The two final chapters that form part four do not really share a subject. In the first she looks at how New Line cleverly persuaded independent film distributors in their respective national territories to take on some of the debt towards making the trilogy even before the first had been completed. In the second she looks at the effect of the making of `TLOTR' on the country in which it was made: "Perhaps no film has had as much impact on the country in which it was made as `Rings' had on New Zealand. The short-term and long range effects on its national economy, on its film industry, and even on its culture in general are astonishing." There is much here about how the film was made in terms of the physical work required and the locations used.

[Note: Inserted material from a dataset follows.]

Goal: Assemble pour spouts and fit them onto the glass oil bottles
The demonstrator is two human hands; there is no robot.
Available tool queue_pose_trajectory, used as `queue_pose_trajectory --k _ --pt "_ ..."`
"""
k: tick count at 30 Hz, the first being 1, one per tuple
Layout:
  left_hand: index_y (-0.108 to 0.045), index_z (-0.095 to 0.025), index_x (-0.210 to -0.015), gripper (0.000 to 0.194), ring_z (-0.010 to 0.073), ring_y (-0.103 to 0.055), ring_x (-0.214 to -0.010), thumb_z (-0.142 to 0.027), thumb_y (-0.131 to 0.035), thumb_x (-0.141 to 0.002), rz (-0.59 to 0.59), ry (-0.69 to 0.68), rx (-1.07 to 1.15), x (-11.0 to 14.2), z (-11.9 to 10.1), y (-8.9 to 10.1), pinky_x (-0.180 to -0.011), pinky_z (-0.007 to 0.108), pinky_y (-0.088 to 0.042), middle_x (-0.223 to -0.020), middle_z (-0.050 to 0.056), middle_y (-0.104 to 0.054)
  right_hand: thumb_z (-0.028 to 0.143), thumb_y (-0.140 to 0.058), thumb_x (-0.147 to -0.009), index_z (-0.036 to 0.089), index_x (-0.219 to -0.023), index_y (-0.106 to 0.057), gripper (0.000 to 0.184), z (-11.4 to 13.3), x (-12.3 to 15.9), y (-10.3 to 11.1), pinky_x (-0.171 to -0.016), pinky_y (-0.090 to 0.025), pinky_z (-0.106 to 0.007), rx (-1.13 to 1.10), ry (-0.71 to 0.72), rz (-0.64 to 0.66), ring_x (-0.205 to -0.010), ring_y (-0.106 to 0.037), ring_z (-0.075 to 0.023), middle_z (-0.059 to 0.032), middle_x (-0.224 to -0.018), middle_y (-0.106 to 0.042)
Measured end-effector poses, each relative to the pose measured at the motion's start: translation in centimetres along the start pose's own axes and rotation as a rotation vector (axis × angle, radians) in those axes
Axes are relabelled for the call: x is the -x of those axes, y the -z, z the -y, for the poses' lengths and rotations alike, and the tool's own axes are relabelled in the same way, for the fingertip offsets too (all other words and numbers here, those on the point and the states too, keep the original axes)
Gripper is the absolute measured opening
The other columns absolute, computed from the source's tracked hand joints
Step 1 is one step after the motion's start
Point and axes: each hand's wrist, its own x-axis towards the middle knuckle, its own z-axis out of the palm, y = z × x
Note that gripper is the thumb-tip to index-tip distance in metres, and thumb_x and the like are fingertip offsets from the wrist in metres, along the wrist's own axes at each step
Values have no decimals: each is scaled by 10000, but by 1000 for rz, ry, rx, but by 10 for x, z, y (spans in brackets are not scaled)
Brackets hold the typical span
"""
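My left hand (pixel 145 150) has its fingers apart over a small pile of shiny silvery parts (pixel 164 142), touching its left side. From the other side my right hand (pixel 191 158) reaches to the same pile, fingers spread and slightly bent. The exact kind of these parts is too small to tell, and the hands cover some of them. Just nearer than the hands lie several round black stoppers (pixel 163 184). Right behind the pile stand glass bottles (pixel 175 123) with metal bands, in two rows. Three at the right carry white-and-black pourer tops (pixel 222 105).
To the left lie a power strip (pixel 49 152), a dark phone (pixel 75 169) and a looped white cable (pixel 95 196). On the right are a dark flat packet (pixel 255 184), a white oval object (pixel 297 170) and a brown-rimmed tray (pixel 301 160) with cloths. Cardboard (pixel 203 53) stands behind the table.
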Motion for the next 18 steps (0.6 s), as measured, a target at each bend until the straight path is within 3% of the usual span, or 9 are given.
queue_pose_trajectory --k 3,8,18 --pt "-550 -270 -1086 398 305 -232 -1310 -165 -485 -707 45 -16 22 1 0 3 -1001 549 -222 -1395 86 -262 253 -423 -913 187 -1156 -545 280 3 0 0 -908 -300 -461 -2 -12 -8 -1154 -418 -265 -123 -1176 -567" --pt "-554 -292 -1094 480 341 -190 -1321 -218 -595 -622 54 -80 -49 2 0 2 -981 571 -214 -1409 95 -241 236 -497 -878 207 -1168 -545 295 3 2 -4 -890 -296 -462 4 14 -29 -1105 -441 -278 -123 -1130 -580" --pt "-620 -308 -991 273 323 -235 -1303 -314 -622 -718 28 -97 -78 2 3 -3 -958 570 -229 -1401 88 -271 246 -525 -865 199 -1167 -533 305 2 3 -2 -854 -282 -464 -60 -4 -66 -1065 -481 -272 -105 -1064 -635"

This book then is geared more towards students of cinema as a business rather then to fans of `TLOTR.' Where `TLOTR' led - such as in terms of the issue of extended DVDs, or the interaction with internet fan-bases, or simply through the profits that can be gained through taking a franchise further - others followed, and to that extent the book is of immense insight. But it is noticeable that some of those franchises she mentions as being in the pipeline in 2007 have not appeared after all. Some might indeed blame `TLOTR' for much of the poor films produced by Hollywood since then.
Nevertheless, Thompson has done her homework, interviewed key players, engaged with wide-ranging sources. It is well-written and communicates easily, not being encumbered with academic or philosophical pretensions that much of cinema writing possesses these days. The book is insightful and has important things to say. So why only three stars? Well, because the subject is not one that really appeals to me. This book is about the nuts and bolts, not the magic; it is about the other culture of cinema, the side we do not really know about, or even wish to know about. That is not to say that I did not enjoy some parts of the book; but I was on the verge of boredom in others. This is not the author's fault: I am a student of life, not of the business of making money out of films. (Btw, I loved the films.)